> **What to work on**: From the line with "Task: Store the" to the line with "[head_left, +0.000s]", retype every line exactly, including those two, and leave out the rest of the data below.

[Entries taken from a collection]
- Opening Delimiter -
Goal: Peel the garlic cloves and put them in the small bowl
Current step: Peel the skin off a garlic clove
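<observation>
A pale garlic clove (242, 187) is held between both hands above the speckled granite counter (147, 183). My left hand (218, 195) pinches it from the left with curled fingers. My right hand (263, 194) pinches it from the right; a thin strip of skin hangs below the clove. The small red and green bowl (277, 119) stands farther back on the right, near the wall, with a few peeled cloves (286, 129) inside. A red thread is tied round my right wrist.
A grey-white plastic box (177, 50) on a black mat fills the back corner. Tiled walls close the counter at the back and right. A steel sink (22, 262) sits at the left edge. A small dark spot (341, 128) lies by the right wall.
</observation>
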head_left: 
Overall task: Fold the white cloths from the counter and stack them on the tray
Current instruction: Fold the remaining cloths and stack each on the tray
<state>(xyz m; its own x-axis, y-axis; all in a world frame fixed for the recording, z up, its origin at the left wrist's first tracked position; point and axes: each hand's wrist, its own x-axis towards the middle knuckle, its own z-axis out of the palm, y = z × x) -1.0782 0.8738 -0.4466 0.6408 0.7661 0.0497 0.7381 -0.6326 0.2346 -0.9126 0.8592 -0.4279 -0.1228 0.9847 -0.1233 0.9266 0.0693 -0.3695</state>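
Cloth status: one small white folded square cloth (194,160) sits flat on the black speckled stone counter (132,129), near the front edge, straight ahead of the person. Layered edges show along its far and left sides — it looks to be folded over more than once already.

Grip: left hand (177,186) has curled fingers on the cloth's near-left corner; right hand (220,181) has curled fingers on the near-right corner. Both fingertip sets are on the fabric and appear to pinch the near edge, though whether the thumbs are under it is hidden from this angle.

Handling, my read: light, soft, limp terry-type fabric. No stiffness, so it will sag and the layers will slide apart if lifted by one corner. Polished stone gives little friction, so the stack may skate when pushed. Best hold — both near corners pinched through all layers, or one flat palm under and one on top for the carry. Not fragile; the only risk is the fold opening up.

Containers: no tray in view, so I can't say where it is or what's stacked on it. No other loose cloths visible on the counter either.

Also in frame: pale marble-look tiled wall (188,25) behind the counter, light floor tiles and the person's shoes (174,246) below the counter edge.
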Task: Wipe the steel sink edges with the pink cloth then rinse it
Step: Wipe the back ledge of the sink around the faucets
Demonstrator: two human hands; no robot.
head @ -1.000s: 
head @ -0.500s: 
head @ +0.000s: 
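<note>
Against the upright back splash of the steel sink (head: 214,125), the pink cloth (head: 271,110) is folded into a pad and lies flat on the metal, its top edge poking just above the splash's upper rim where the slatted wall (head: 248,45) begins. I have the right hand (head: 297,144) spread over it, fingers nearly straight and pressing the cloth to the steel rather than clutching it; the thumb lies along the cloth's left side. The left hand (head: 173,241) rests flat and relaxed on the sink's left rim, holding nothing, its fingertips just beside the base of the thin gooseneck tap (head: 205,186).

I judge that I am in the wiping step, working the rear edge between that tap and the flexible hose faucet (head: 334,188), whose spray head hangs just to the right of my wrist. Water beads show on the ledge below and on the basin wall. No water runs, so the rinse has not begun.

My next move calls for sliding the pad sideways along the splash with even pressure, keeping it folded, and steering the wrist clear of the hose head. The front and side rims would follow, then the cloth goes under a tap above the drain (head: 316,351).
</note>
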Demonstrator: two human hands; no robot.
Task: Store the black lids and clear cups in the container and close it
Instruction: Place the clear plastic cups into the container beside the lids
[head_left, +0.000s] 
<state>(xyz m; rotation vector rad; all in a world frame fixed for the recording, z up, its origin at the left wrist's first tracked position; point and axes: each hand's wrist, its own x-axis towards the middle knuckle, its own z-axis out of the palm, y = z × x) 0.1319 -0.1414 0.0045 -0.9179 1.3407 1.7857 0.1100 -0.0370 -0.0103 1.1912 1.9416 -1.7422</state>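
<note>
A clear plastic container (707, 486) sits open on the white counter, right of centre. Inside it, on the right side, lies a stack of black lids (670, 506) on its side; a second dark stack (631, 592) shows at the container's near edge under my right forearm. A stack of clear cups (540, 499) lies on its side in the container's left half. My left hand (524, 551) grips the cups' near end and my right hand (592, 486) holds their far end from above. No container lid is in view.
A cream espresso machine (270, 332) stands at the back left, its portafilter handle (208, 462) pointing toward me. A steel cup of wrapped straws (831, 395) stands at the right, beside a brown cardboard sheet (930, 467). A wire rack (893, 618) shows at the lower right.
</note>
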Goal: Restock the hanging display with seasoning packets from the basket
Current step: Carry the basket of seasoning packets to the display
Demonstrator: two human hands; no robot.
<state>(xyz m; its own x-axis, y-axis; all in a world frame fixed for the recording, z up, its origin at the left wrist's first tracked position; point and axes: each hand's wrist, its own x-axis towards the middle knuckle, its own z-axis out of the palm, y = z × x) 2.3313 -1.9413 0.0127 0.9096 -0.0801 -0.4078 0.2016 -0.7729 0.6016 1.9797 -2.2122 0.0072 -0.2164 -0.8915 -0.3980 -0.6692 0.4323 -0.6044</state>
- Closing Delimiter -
> **Output of the task**:
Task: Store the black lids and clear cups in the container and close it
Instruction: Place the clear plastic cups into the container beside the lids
[head_left, +0.000s] 

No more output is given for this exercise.